→ **TASK STATEMENT**: Nothing in the listing below should be skipped, so transcribe it all exactly.

→ **RECORDS FOR THIS TASK**:
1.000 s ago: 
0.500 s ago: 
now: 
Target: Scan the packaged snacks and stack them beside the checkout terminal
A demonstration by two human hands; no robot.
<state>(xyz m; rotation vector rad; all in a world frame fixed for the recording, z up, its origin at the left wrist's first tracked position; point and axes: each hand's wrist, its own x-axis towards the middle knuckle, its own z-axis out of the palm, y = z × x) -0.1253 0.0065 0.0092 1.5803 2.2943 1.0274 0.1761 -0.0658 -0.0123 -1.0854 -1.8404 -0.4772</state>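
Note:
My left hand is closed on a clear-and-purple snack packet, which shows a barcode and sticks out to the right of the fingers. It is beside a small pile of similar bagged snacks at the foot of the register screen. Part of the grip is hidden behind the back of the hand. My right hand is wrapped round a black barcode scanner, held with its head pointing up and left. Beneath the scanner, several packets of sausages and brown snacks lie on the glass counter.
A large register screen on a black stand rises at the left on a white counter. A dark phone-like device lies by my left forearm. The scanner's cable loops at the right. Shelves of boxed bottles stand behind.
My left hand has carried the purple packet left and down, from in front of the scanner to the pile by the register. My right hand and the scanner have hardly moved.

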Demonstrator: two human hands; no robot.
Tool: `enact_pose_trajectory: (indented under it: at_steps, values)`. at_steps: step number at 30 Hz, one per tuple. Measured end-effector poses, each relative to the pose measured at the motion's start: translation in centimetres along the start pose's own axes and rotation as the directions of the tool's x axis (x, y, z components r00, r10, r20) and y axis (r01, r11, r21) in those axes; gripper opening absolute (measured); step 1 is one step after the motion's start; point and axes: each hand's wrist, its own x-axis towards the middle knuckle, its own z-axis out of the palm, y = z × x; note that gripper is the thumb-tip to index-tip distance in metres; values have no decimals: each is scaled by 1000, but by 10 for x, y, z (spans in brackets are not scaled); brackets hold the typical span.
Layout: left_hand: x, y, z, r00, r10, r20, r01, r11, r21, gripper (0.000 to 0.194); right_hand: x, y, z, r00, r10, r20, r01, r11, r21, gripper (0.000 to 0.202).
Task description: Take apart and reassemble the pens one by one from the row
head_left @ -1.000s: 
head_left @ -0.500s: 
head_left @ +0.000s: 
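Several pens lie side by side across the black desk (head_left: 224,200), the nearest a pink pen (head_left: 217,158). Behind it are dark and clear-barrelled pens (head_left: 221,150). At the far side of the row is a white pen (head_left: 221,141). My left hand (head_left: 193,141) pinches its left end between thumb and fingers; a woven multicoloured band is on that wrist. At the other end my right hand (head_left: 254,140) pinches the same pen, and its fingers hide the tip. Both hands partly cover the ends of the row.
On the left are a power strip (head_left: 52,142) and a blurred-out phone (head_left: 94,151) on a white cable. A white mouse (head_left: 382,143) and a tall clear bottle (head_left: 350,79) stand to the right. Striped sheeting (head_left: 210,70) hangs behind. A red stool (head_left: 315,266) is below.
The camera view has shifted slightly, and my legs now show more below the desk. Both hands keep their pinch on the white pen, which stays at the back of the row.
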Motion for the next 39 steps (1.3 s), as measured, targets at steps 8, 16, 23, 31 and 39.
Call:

→ **ANSWER BOX**:
1.000 s ago: 
0.500 s ago: 
now: 
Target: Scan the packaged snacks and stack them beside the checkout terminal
A demonstration by two human hands; no robot.
<state>(xyz m; rotation vector rad; all in a world frame fixed for the recording, z up, its origin at the left wrist's first tracked position; point and axes: each hand's wrist, its own x-axis towards the middle knuckle, its own z-axis out of the palm, y = z × x) -0.1253 0.0065 0.0092 1.5803 2.2943 1.0274 0.1761 -0.0658 -0.0123 -1.0854 -1.8404 -0.4772</state>
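Note:
My left hand is closed on a clear-and-purple snack packet, which shows a barcode and sticks out to the right of the fingers. It is beside a small pile of similar bagged snacks at the foot of the register screen. Part of the grip is hidden behind the back of the hand. My right hand is wrapped round a black barcode scanner, held with its head pointing up and left. Beneath the scanner, several packets of sausages and brown snacks lie on the glass counter.
A large register screen on a black stand rises at the left on a white counter. A dark phone-like device lies by my left forearm. The scanner's cable loops at the right. Shelves of boxed bottles stand behind.
My left hand has carried the purple packet left and down, from in front of the scanner to the pile by the register. My right hand and the scanner have hardly moved.
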
Demonstrator: two human hands; no robot.
Tool: `enact_pose_trajectory: (indented under it: at_steps, values)`. at_steps: step number at 30 Hz, one per tuple. Measured end-effector poses, each relative to the pose measured at the motion's start: translation in centimetres along the start pose's own axes and rotation as the directions of the tool's x axis (x, y, z components r00, r10, r20) and y axis (r01, r11, r21) in those axes; gripper opening absolute (measured); step 1 is one step after the motion's start; point and axes: each hand's wrist, its own x-axis towards the middle knuckle, its own z-axis out of the palm, y = z × x; note that gripper is the thumb-tip to index-tip distance in metres; values have no decimals: each is scaled by 1000, but by 10 for x, y, z (spans in brackets are not scaled); brackets hold the typical span.
Layout: left_hand: x, y, z, r00, r10, r20, r01, r11, r21, gripper (0.000 to 0.194); right_hand: x, y, z, r00, r10, r20, r01, r11, r21, gripper (0.000 to 0.202).
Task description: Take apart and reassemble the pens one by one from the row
head_left @ -1.000s: 
head_left @ -0.500s: 
head_left @ +0.000s: 
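Several pens lie side by side across the black desk (head_left: 224,200), the nearest a pink pen (head_left: 217,158). Behind it are dark and clear-barrelled pens (head_left: 221,150). At the far side of the row is a white pen (head_left: 221,141). My left hand (head_left: 193,141) pinches its left end between thumb and fingers; a woven multicoloured band is on that wrist. At the other end my right hand (head_left: 254,140) pinches the same pen, and its fingers hide the tip. Both hands partly cover the ends of the row.
On the left are a power strip (head_left: 52,142) and a blurred-out phone (head_left: 94,151) on a white cable. A white mouse (head_left: 382,143) and a tall clear bottle (head_left: 350,79) stand to the right. Striped sheeting (head_left: 210,70) hangs behind. A red stool (head_left: 315,266) is below.
The camera view has shifted slightly, and my legs now show more below the desk. Both hands keep their pinch on the white pen, which stays at the back of the row.
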Motion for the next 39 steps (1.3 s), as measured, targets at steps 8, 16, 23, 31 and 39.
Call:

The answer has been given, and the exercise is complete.